DocMorris hatte in der Vergangenheit argumentiert, der Bonus sei getrennt von der Zuzahlung zu betrachten. Wie Hönig und Partner vertritt dagegen auch Rechtsanwalt und Steuerberater Dr. Joachim Wüst von der Kölner Kanzlei PNHR Dr. Pelka und Sozien die Ansicht, dass Versandapotheken, die Rx-Boni nicht ausweisen, wegen Beihilfe zum Versicherungsbetrug belangt werden könnten. „Und das wäre ein Fall für den Staatsanwalt.“ Die Kassenchefs könnten sie wegen vorsätzlicher Untreue zur Rechenschaft gezogen werden. „Der richtige Weg in diesem Fall wäre die Anzeige. Die Apotheker haben die Chance, richtig Druck in den Kessel zu bringen.”
Auch an der zweiten Front stehen die niederländischen Versender unter Druck. Kohlpharma sieht nicht ein, DocMorris den Herstellerrabatt zu erstatten, solange nicht alle Bestimmungen aus dem Rahmenvertrag eingehalten werden. Der Importeur hat die Versandapotheke verklagt, um die in den vergangenen Jahren überwiesenen Beträge zurückzubekommen.

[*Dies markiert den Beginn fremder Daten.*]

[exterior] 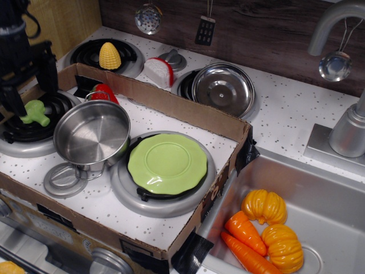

Rückendeckung gab es vom Bundessozialgericht (BSG): DocMorris müsse sich nicht der Preisbindung unterwerfen; diesen Wettbewerbsvorteil habe der EuGH im Ausland ansässigen Apotheken zuerkannt. „Das spricht aber nicht dafür, dass ausländischen Apotheken zusätzlich zu diesen Wettbewerbsvorteilen noch die sich aus dem deutschen Arzneimittelpreisrecht ergebenden Vorteile zu gewähren sind, solange diese Apotheken das Arzneimittelpreisrecht nicht insgesamt akzeptieren“, hieß es in einem Beschluss zu einem entsprechenden Verfahren.
Vor einem Monat hatte der Steuerberater und Rechtsanwalt Dr. Bernhard Bellinger im Auftrag mehrerer Apotheker alle großen Verbände der Pharmaindustrie angeschrieben. Weil sich DocMorris nicht an die Preisbindung hält, sollen die Hersteller der Versandapotheke auch den Herstellerabschlag nicht mehr erstatten, so der Aufruf.